----- Supplied data -----

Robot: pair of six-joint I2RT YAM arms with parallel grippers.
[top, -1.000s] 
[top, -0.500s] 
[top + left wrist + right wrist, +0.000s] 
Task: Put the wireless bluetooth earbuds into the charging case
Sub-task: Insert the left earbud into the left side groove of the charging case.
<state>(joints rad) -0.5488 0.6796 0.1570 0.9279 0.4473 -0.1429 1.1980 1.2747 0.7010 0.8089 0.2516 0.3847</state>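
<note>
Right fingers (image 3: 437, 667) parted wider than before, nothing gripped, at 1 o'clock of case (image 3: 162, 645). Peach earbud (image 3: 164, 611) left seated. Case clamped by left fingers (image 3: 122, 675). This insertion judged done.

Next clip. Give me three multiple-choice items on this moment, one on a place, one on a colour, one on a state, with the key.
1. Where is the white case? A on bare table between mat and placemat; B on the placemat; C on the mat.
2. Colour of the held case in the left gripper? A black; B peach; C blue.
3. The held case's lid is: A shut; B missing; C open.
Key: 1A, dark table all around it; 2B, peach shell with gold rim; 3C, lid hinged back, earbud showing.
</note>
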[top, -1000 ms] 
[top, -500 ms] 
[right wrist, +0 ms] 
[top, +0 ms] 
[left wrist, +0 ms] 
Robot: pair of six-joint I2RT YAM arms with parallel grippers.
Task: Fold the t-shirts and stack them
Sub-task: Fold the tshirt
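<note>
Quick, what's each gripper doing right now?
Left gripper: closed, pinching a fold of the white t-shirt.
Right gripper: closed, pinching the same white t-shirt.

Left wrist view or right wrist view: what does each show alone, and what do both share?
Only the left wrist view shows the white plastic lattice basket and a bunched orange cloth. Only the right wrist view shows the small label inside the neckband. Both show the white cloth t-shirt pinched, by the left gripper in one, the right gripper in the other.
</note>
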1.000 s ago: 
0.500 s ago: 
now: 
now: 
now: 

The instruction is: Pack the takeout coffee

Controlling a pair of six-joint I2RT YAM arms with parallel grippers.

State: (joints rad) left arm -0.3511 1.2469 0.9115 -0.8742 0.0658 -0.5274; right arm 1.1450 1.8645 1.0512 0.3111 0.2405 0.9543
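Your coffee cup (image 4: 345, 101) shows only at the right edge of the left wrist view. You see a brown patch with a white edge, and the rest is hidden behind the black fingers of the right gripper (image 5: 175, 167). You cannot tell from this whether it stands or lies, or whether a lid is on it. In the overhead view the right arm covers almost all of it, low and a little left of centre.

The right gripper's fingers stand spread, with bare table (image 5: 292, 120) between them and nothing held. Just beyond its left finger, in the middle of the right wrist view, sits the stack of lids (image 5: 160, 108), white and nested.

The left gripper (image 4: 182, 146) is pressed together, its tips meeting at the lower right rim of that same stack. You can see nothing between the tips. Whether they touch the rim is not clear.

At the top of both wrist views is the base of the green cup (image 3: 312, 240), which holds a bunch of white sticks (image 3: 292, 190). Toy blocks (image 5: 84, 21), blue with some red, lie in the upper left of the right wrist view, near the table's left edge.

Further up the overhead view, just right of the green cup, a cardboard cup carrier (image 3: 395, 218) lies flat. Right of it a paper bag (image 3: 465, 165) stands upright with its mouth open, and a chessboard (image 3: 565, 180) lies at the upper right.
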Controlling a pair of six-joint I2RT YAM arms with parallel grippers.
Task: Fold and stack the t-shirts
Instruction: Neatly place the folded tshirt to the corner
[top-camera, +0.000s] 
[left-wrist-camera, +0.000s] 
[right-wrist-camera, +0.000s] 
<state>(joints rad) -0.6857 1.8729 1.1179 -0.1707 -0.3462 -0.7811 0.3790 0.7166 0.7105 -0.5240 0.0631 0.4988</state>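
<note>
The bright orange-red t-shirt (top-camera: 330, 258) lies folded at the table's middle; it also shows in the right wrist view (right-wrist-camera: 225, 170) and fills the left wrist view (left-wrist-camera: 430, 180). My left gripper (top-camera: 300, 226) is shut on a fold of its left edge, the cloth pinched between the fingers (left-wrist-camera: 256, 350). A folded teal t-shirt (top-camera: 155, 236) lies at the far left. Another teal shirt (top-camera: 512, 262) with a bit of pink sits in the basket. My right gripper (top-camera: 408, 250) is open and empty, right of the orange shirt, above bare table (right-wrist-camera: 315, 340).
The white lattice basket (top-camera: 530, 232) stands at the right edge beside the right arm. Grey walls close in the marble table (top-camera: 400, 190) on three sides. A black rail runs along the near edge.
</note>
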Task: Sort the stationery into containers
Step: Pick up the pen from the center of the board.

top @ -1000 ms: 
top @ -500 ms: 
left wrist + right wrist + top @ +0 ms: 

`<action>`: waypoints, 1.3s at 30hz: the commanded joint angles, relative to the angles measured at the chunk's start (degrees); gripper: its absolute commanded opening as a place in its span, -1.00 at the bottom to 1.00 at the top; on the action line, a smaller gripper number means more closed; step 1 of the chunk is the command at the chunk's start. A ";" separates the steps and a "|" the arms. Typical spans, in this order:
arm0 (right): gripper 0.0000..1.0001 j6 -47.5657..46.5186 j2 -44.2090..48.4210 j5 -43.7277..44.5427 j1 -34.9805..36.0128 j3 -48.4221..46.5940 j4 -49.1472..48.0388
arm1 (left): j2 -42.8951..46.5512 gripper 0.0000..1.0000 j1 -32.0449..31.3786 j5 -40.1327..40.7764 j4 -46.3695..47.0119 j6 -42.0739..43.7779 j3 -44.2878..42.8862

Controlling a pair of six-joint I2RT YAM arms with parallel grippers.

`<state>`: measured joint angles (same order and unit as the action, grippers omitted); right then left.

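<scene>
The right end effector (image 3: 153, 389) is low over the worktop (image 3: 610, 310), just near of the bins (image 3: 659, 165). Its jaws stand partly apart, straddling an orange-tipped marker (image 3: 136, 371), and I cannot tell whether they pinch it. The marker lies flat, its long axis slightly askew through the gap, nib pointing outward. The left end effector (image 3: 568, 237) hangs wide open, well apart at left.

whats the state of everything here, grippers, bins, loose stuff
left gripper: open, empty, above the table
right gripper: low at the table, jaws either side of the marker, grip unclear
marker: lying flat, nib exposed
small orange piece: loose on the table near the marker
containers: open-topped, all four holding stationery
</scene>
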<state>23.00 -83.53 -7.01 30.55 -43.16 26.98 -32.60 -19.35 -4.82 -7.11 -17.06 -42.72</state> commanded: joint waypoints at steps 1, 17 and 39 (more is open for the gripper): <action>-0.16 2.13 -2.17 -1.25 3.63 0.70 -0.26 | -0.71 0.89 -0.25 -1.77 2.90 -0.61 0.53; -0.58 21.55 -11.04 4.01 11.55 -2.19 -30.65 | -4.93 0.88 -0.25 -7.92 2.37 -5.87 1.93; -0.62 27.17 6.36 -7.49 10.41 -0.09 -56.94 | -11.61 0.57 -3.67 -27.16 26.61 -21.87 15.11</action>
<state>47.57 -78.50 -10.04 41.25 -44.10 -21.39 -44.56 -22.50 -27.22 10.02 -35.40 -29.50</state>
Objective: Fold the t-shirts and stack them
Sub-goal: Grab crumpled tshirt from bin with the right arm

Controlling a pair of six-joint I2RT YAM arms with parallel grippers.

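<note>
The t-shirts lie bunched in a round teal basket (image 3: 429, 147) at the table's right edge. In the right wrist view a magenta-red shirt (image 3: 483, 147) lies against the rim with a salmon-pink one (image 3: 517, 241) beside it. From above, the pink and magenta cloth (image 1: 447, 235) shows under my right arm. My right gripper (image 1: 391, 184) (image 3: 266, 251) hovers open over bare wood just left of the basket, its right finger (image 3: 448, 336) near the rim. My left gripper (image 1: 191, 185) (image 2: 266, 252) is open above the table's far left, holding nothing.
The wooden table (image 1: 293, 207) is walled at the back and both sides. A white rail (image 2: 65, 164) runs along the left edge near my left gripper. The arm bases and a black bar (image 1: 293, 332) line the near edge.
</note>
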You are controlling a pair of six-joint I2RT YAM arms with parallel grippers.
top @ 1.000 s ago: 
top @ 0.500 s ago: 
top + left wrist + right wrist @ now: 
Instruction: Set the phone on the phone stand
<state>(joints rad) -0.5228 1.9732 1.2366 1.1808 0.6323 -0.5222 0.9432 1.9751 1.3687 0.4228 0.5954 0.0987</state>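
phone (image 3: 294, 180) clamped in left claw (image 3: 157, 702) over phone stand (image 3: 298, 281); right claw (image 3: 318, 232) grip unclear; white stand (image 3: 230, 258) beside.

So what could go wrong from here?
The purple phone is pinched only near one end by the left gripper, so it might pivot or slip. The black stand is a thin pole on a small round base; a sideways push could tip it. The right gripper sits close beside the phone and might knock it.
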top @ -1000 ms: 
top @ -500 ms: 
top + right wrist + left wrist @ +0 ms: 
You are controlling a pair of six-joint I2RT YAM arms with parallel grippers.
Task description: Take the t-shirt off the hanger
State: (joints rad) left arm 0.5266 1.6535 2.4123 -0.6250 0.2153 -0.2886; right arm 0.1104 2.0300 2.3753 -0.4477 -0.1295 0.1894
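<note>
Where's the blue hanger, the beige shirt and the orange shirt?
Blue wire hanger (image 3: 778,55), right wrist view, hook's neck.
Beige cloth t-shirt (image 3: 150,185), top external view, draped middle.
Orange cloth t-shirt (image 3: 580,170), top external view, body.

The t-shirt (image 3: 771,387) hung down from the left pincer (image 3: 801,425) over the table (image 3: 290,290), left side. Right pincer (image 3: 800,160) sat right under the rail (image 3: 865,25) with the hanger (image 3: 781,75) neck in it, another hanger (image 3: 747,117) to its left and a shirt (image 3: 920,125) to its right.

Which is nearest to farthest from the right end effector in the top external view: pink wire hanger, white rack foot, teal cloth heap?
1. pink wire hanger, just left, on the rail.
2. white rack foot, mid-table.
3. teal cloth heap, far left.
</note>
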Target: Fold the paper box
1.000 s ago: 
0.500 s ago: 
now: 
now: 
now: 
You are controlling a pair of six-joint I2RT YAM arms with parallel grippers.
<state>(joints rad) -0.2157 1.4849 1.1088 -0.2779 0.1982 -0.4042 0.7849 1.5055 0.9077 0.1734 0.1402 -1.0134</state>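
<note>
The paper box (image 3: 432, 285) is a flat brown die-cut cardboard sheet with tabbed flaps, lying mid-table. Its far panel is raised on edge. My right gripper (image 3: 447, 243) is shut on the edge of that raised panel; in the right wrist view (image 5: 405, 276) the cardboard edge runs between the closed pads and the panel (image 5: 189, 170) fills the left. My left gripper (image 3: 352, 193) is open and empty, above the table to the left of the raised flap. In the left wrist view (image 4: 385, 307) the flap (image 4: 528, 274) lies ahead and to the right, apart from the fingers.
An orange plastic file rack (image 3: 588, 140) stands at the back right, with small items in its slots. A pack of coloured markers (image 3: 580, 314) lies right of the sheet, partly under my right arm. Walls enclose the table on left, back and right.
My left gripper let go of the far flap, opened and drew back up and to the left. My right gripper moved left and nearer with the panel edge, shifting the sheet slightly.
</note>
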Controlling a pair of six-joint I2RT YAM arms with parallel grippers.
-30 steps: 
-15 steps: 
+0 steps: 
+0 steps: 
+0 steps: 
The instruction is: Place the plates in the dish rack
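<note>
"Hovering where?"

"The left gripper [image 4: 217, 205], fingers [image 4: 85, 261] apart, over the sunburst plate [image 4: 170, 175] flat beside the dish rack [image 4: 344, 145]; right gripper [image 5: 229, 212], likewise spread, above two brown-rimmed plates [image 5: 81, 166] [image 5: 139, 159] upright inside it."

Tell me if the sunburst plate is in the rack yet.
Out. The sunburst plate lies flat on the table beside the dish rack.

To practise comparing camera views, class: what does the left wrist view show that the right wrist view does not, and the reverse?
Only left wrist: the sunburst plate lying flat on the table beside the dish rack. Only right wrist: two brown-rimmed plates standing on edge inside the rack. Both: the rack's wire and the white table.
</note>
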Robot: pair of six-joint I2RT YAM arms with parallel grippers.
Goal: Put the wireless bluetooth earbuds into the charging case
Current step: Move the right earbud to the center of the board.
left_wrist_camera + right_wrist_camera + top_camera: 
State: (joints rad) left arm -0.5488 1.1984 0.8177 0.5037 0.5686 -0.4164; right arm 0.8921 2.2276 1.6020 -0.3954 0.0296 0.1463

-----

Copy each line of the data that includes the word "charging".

Answer to the problem:
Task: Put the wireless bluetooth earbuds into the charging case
Sub-task: Insert the left earbud into the left side groove of the charging case.
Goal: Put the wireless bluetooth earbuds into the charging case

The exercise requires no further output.